After receiving the new document, Foxconn contacted Sharp, asking for more details. Sharp President Kozo Takahashi described the liabilities as "an unfortunate misunderstanding" in an email, and said the potential additional liabilities only come to 50 billion yen. Foxconn financial adviser JPMorgan Chase also suggested a significant portion of the contingent liabilities are low risk.
Still, Foxconn eventually demanded that Sharp not hold a board meeting, previously scheduled for Feb. 25, before the two sides could clarify the actual amount of the liabilities. The Japanese company ignored the request.
Sharp's board approved Foxconn's offer on the morning of Feb. 25 and revealed that Hon Hai, together with its two subsidiaries and Gou's personal investment arm, SIO International Holdings, will spend a total of 489 billion yen to buy newly issued Sharp shares for 118 yen each. This will give Hon Hai and Gou about a two-thirds stake in Sharp.
Hon Hai will also purchase half of the 200 billion yen in preferred Sharp shares held by Sharp's main creditors, Mizuho Bank and Bank of Tokyo-Mitsubishi UFJ, and buy back some 25 billion yen in preferred shares held by the Japan Industrial Solutions Fund at a negotiated price.
After Sharp's announcement, Foxconn held an emergency video conference, with Gou presiding over the sessions from Nanning, China, where he was due to sign a pact with the local government.
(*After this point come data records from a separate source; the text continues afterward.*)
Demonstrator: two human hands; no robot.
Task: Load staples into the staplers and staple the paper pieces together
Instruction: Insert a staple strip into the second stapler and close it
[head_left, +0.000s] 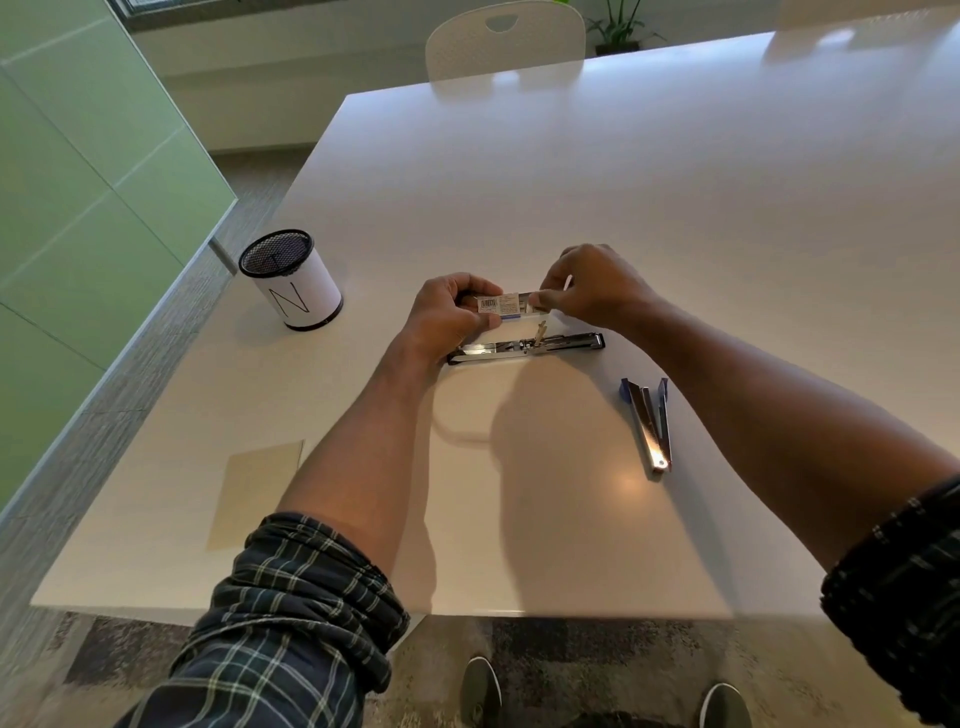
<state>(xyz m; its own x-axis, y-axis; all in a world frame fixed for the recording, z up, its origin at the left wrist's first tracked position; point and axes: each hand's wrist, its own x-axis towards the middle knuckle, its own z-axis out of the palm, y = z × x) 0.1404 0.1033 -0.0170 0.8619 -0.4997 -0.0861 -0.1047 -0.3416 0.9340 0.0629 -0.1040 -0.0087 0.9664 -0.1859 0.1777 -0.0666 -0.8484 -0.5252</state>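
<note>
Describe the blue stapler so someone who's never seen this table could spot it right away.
Start at the white table. Near its front right edge, beside the right forearm, lies the blue stapler. Unlike the black stapler opened out flat below the hands, it is only partly open, in a V, with blue ends.

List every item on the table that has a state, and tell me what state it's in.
Staple box: held by both hands, off the table.
Black stapler: opened flat.
Blue stapler: lying partly open.
Paper: flat, unstapled.
Mesh cup: upright.
</note>
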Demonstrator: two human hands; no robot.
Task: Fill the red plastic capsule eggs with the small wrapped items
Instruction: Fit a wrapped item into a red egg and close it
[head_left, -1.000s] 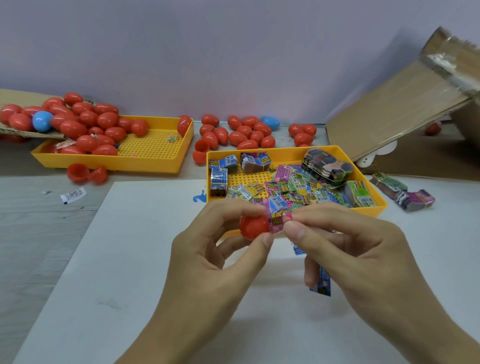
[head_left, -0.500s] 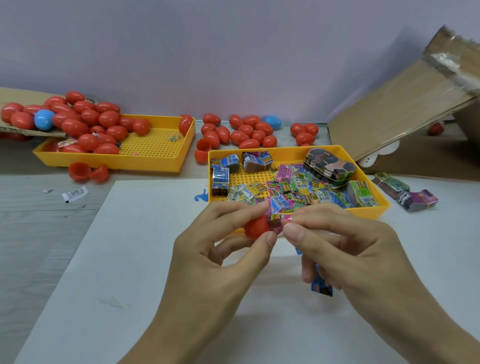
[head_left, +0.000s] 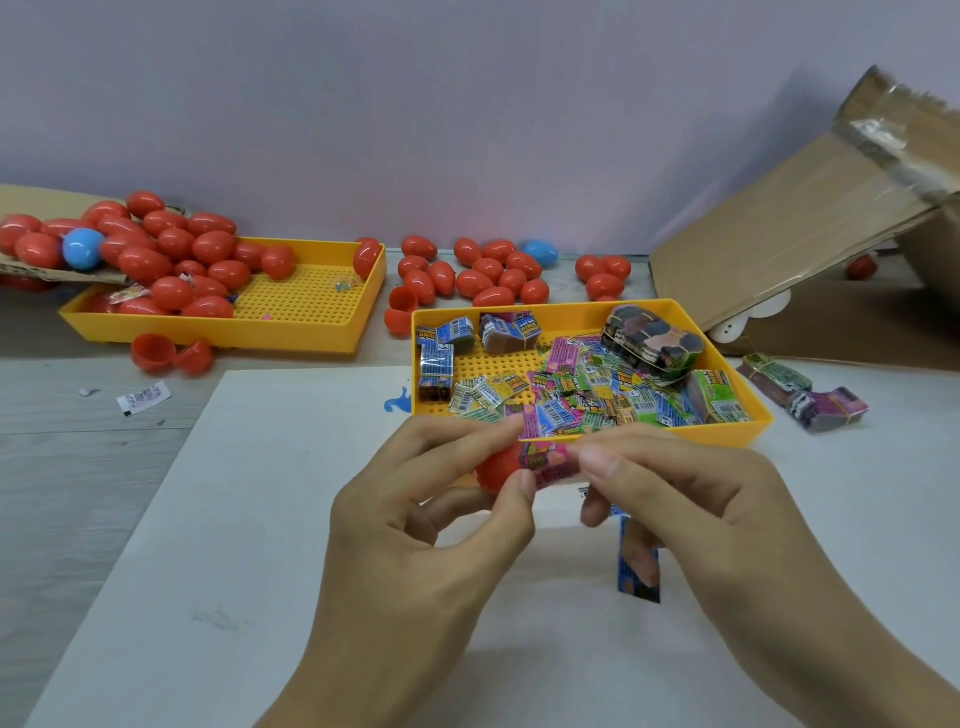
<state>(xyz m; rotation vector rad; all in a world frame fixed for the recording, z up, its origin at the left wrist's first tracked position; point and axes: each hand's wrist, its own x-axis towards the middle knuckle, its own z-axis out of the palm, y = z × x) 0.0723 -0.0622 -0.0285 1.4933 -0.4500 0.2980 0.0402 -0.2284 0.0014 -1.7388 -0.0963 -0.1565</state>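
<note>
My left hand (head_left: 415, 525) grips a red capsule egg half (head_left: 496, 467) between thumb and fingers, just in front of the near yellow tray (head_left: 587, 312). My right hand (head_left: 691, 509) pinches a pink wrapped item (head_left: 550, 460) at the egg's open mouth. A blue wrapped item (head_left: 639, 564) is tucked under the lower fingers of the right hand. The near tray holds many small colourful wrapped items (head_left: 582, 395) and a few banded bundles.
A second yellow tray (head_left: 311, 322) at back left holds a heap of red eggs (head_left: 171, 260) and one blue egg. More red eggs (head_left: 483, 275) lie by the wall. A cardboard box flap (head_left: 800, 208) leans at right. Two bundles (head_left: 800, 389) lie right of the near tray.
Both hands have stayed together in front of the near tray, shifting slightly. The pink wrapped item shows more clearly at the egg's opening now.
</note>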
Later that day, Foxconn said in a statement that it will hold off on signing the agreement until it can get a clear understanding of the contingent liabilities. At the same time, Gou pressured company executives to complete their investigation as soon as possible so he could seal the deal. Sharp also dispatched a delegation that day to Foxconn's China headquarters in Shenzhen to discuss the new development.
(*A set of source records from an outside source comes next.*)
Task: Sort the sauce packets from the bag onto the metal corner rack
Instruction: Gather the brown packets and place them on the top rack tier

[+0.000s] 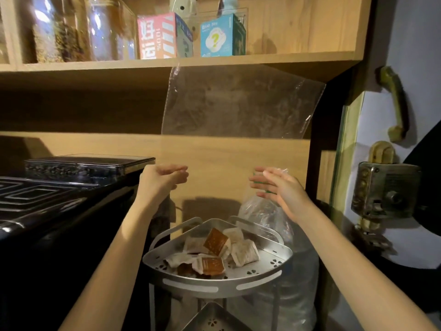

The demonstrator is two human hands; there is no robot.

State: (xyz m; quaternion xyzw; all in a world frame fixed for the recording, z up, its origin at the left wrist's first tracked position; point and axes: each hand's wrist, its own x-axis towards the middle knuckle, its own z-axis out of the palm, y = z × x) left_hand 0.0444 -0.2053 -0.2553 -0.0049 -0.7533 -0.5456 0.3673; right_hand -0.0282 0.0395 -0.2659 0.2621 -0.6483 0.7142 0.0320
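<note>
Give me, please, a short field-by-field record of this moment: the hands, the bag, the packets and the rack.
left hand: left hand raised above the rack, fingers loosely curled, holding nothing visible
right hand: right hand raised, fingers straight, beside crumpled plastic; any grip cannot be told
bag: clear plastic bag aloft before the wooden shelf, touching neither hand
packets: sauce packets, white and brown, piled on the top tier
rack: metal corner rack, a lower tier visible beneath
</note>
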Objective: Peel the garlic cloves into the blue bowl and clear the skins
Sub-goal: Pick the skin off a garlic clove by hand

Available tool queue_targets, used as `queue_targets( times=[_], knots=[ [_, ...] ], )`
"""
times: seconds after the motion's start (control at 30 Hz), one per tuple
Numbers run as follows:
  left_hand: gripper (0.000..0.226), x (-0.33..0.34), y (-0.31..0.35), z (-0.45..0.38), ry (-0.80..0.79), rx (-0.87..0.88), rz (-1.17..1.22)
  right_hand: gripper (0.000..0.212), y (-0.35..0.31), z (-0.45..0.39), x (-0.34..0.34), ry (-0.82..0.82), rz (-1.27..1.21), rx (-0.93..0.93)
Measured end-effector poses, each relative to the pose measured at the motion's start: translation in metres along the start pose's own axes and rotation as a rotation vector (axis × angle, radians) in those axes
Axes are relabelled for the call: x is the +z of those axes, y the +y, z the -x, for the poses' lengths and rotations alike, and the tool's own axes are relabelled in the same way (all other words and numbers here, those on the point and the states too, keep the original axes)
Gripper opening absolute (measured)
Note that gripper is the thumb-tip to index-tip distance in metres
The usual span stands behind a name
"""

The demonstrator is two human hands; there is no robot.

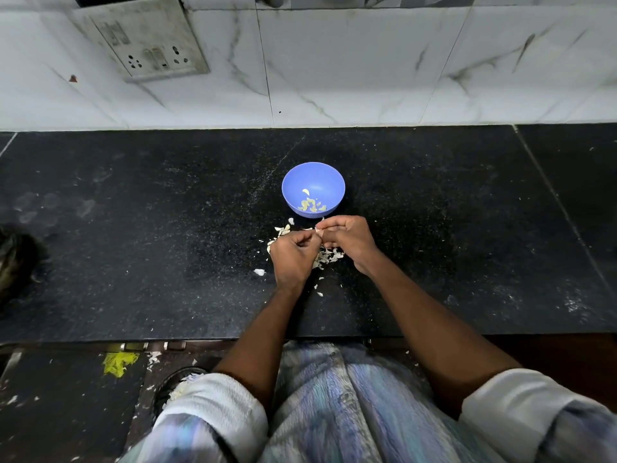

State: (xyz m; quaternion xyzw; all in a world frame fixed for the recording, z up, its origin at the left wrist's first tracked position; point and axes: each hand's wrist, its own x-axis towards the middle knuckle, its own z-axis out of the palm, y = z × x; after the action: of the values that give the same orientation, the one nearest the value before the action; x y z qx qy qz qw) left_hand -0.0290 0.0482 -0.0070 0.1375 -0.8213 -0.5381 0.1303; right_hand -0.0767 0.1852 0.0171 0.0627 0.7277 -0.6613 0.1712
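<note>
Bench (pixel 434 228) of dark speckled stone carries the blue bowl (pixel 313 177), which stands just beyond both hands and holds a few peeled cloves (pixel 312 204). Loose skins (pixel 329 257) lie scattered under and around the hands. The left hand (pixel 293 259) and right hand (pixel 350 240) meet, each grip curled tight, pinching one small clove (pixel 319 231) between the fingertips. Peeling it well probably means steadying it with one hand and stripping the skin over the pile, not the bowl.
</note>
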Motion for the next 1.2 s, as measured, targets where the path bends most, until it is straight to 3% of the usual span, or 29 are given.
queue_targets(
  times=[0.4,0.7,0.97,1.2],
  knots=[
    [0.021,0.007,0.009,0.001,0.026,-0.09,-0.029,0.009,0.008,-0.006,0.006,0.053,0.175,-0.062],
    [0.01,0.008,0.009,-0.001,0.042,-0.089,-0.028,0.013,0.005,-0.007,0.005,0.005,-0.125,0.054],
    [0.004,0.009,0.008,-0.002,-0.002,-0.058,-0.006,0.025,0.001,-0.007,0.002,0.043,-0.15,0.09],
    [0.008,0.007,0.003,-0.005,-0.044,0.019,-0.058,0.014,0.001,-0.004,-0.002,0.064,-0.149,0.109]
  ],
)
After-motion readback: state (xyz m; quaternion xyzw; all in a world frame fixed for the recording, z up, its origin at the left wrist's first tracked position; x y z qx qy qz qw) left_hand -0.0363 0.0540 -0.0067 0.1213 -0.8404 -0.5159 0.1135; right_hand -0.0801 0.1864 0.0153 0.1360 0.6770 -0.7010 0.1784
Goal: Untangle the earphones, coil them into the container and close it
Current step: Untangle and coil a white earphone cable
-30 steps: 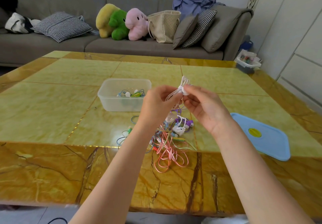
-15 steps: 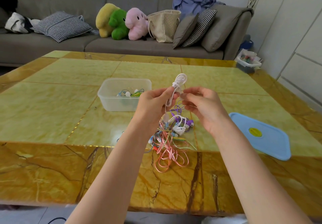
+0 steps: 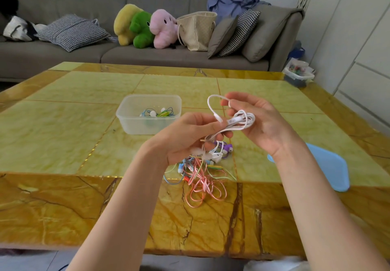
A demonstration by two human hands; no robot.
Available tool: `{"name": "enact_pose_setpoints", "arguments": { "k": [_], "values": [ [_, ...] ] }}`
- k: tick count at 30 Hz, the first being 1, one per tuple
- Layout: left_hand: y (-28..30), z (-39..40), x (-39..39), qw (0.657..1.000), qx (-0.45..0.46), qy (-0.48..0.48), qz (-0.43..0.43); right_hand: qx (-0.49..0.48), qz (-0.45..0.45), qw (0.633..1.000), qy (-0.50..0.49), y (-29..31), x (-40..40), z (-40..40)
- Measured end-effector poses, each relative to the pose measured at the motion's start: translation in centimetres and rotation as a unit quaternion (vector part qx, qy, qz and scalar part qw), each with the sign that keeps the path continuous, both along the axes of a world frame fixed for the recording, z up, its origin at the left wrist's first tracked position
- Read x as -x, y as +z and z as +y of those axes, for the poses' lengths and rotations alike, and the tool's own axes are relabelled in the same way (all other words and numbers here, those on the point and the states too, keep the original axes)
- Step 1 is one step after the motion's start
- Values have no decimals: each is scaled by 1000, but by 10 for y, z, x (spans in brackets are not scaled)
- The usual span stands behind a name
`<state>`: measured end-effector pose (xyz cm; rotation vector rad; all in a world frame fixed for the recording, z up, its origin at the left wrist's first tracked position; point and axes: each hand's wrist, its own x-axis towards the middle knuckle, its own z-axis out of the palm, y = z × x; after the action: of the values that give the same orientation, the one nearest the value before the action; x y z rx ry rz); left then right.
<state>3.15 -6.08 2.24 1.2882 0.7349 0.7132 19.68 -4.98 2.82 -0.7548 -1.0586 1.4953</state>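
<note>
Bare table (image 3: pixel 63 207) along the near edge, left and right of the tangle (image 3: pixel 200 178) lying near its middle. Above it, left hand (image 3: pixel 185 137) pinches the white earphones (image 3: pixel 236 123), partly coiled; right hand (image 3: pixel 259 123) curls round the loops, now spread wider than half a second ago. Lid (image 3: pixel 329 165) right; container (image 3: pixel 147 114) further back, holding coiled earphones.

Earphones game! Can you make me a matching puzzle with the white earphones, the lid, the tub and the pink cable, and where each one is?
Things:
1 white earphones
2 lid
3 tub
4 pink cable

Places:
A in the tangle on the table
B flat on the table, far right
C held in both hands
D open, left of the hands, with some earphones inside

Pairs: 1-C, 2-B, 3-D, 4-A
</note>
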Motion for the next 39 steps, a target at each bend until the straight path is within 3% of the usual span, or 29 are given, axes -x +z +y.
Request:
{"name": "enact_pose_setpoints", "arguments": {
  "k": [9,17,29,32,36,39],
  "values": [
    [-4,3,-2,998,-8,18,65,-74,-50,984,153,11,-8,-10],
    [-10,6,-7,997,34,32,64,-98,-297,947,77,6,-6,-7],
    [-1,0,-7,997,31,10,68,-31,-272,960,54,5,-7,-6],
    [-1,0,-6,995,1,2,104,-2,-270,961,58,4,-7,-6],
    [0,-1,-2,970,-85,-35,227,42,-271,958,82,2,-13,-3],
    [1,-2,0,971,-91,-62,212,66,-241,962,107,4,-17,-4]
  ]
}}
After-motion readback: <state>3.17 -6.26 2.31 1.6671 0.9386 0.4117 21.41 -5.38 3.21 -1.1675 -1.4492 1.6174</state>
On Feb. 26, Takahashi also went to Shenzhen to meet Gou and his deputies, including Foxconn's Japan chief Tai Jeng-wu. Takahashi apologized to Foxconn and the two sides decided to aim for a March 7 signing date. Foxconn sent its staff and external consultants to Osaka to begin a new round of due diligence a day later.
BECOMING CLEARER Gou's attempt to grab hold of Sharp is part of his effort to secure more orders from Apple, whose orders account for half of Foxconn's revenue, at a time when the Taiwanese tech powerhouse is grappling with slowing growth in the global smartphone market. In January, Foxconn's revenue dropped 15% on the year.
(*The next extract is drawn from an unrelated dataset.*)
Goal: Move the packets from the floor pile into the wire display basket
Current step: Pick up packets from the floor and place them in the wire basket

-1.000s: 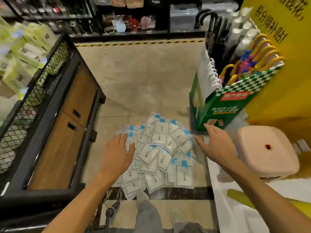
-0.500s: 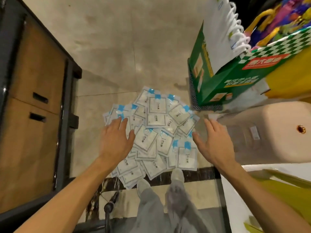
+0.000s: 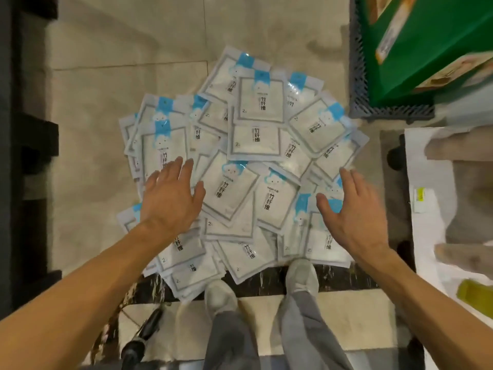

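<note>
A pile of several white packets (image 3: pixel 241 166) with blue tops and black print lies spread on the tiled floor in front of my feet. My left hand (image 3: pixel 170 198) hovers over the pile's left side, fingers straight and spread, holding nothing. My right hand (image 3: pixel 352 209) hovers over the pile's right side, palm turned inward, fingers straight, also holding nothing. Whether either hand touches a packet cannot be told. The wire display basket is out of view.
A dark cabinet edge (image 3: pixel 32 145) runs down the left. A green carton (image 3: pixel 426 49) on a dark crate (image 3: pixel 358 97) stands at the upper right. A white sheet (image 3: pixel 432 209) and a beige stool lie at the right. My shoes (image 3: pixel 301 273) touch the pile's near edge.
My head has tilted down and closer, so the pile fills the view and the basket and umbrella stand have left it. Both hands have dropped lower over the pile.
</note>
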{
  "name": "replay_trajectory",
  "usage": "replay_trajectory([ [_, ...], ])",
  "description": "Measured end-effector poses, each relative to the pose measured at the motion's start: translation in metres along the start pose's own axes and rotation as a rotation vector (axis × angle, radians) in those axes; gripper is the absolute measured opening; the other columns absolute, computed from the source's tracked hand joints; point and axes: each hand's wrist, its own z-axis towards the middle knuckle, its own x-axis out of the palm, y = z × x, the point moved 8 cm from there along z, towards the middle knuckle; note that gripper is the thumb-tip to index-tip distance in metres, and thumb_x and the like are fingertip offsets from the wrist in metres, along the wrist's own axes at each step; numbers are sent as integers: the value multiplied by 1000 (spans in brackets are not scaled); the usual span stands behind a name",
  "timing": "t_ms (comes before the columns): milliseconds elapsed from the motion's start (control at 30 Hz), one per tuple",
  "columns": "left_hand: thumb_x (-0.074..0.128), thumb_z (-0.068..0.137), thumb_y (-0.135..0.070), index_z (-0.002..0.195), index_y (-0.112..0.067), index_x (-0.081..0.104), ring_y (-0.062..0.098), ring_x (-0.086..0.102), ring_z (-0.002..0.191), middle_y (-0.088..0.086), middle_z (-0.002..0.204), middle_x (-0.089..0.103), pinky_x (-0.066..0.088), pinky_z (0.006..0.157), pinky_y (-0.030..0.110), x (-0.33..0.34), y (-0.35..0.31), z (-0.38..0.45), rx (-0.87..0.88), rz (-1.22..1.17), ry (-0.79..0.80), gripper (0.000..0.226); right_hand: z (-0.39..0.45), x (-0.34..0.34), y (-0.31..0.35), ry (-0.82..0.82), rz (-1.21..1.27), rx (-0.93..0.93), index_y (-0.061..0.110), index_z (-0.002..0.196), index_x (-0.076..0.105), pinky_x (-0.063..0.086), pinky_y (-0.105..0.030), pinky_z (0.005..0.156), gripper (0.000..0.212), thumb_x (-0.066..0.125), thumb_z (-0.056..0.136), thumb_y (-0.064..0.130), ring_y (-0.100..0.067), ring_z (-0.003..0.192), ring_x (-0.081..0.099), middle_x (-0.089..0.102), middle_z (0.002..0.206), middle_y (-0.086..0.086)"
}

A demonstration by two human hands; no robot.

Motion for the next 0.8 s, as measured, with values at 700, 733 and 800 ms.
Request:
replay_trajectory([
  [700, 25, 94, -71, 157, -2, 24, 25, 14, 156, 15, 168, 20, -4, 127, 45, 246, 33, 169, -54, -207, -274, 93, 101, 305, -56, -75, 293, 288, 1, 162, -1, -9, -38, 128, 123, 40, 82, 85, -20, 159, -10, -8, 172, -13],
  [733, 30, 93, -70, 154, 0, 29, 27, 19, 155, 16, 165, 25, -2, 127, 46, 245, 34, 169, -55, -236, -293, 93, 100, 305, -57, -93, 314, 285, 1, 163, 2, -8, -38, 128, 122, 43, 82, 83, -20, 159, -8, -5, 172, -13],
  [800, 41, 90, -70, 147, 1, 37, 30, 27, 150, 17, 159, 36, 3, 127, 48, 242, 35, 169, -53, -312, -326, 91, 99, 302, -57, -124, 364, 291, 1, 162, 13, -3, -40, 129, 118, 51, 81, 79, -21, 159, -3, 2, 172, -12],
])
David Hsieh, senior director at research specialist IHS Technology, said Foxconn needs Sharp's advanced low-temperature polysilicon (LTPS) display technology. The technology is used in Apple's popular iPhones, and Sharp is a supplier to the U.S. gadget maker. But there is speculation Apple wants to shift to active-matrix organic light-emitting diode (AMOLED) technology. To produce AMOLED panels, a manufacturer first needs superior LTPS technology because AMOLED incorporates elements of LTPS.
"Foxconn-controlled panel maker Innolux lacks superior LTPS technology. It would be a disaster for Foxconn to build two new LTPS facilities in China, together with another one in southern Taiwan, without matching technology," Hsieh said.
Nikkei staff writers Kazunari Yamashita and Cheng Ting-Fang in Taipei contributed to this report.